Kuwait awards airport contract

30 May 2016

Council of Ministers approves award of $4.3bn deal to Turkish/local team

Kuwait’s Ministry of Public Works (MPW) has awarded the $4.3bn contract to build a second terminal at Kuwait International airport (KIA) to a team of Turkey’s Limak Holding and the local Kharafi National on 30 May.

The country’s Council of Ministers approved MPW’s request for the contract award in early May.

The airport scheme has been tendered twice. The team of Limak and Kharafi submitted the lowest commercial offer in both cases, offering $4.3bn for the contract during the second round of the tendering process.

While the evaluation of technical and commercial offers were completed in August 2015, the deal has undergone a series of reviews due to allegations made by MPs regarding financial and administrative irregularities during the tendering process.

The contract award was first put on hold upon the the resignation of former minister of public works Ahmad al-Jassar in September 2015.

Stiff opposition from some MPs with regard to the award saw newly appointed Minister of Public Works Ali al-Omair, who replaced Al-Jassar in late 2015, sending the deal for review in January to the State Audit Bureau, which rejected the contract.

Al-Omair then sent the deal to the Council of Ministers in April, and the body granted the approval in early May.

Terminal 2 is a key component of Kuwait’s masterplan to bring its airport capacity to 50 million passengers by 2048. The existing KIA has been operating beyond its capacity. It processed 10.2 million passengers in 2015, which is more than twice its design capacity.

Terminal 2 will have the capacity to handle 25 million passengers a year and feature 51 gates and stands. The construction work is expected to last 6 years.

The total investment required in the first phase of developing KIA is expected to reach $6bn. Apart from Terminal 2, a contract for a temporary passenger support terminal, with a capacity of 4.5 million passengers, is currently awaiting final approval.
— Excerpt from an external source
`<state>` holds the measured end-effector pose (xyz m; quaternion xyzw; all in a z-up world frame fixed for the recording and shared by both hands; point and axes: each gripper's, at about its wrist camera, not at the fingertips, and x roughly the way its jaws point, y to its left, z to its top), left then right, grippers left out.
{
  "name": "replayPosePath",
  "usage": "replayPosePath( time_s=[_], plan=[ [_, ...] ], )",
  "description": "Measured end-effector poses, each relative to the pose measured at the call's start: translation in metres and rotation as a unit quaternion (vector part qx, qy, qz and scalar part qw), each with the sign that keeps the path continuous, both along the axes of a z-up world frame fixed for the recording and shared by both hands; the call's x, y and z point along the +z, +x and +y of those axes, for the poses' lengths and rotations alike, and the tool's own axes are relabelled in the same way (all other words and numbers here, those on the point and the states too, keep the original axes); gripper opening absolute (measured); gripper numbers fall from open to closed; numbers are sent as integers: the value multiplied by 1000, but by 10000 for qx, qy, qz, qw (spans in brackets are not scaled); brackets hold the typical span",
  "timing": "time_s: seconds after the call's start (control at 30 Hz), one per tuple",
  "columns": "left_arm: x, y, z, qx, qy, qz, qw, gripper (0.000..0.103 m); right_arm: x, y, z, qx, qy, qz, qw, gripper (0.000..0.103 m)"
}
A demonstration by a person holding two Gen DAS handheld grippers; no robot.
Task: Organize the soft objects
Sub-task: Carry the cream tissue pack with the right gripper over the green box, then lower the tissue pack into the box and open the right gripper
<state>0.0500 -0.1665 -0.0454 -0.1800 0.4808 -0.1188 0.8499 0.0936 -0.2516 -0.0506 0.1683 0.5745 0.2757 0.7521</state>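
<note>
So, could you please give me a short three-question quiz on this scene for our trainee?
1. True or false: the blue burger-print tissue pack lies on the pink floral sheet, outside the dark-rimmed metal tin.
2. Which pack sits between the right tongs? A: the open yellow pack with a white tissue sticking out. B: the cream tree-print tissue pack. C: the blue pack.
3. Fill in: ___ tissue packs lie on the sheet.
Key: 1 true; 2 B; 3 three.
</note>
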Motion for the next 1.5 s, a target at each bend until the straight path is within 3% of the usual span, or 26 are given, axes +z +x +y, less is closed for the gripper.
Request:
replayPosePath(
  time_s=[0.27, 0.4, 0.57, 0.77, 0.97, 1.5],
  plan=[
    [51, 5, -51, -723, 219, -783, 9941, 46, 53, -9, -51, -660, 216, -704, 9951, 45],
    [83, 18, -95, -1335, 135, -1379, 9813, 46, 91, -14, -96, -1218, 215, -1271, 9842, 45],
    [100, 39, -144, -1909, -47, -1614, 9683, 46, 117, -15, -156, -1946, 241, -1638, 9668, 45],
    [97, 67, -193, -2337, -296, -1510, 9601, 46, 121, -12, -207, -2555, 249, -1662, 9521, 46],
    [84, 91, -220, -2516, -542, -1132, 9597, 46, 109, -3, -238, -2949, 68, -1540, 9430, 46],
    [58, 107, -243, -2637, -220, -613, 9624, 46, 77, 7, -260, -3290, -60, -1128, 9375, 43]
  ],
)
The temporary terminal is designed to accommodate additional air passenger traffic in the intervening years prior to the completion of Terminal 2 by 2022.

A joint venture of Turkey’s Cengiz Insaat Sanayi Ve Ticareta and the local First Kuwaiti General Trading & Contracting (FKTC) submitted a low bid of KD52.8m ($174m) for the passenger support terminal deal.

In addition to the new terminal, other schemes include the widening and construction of new runways, enhancing control tower facilities and building new cargo facilities.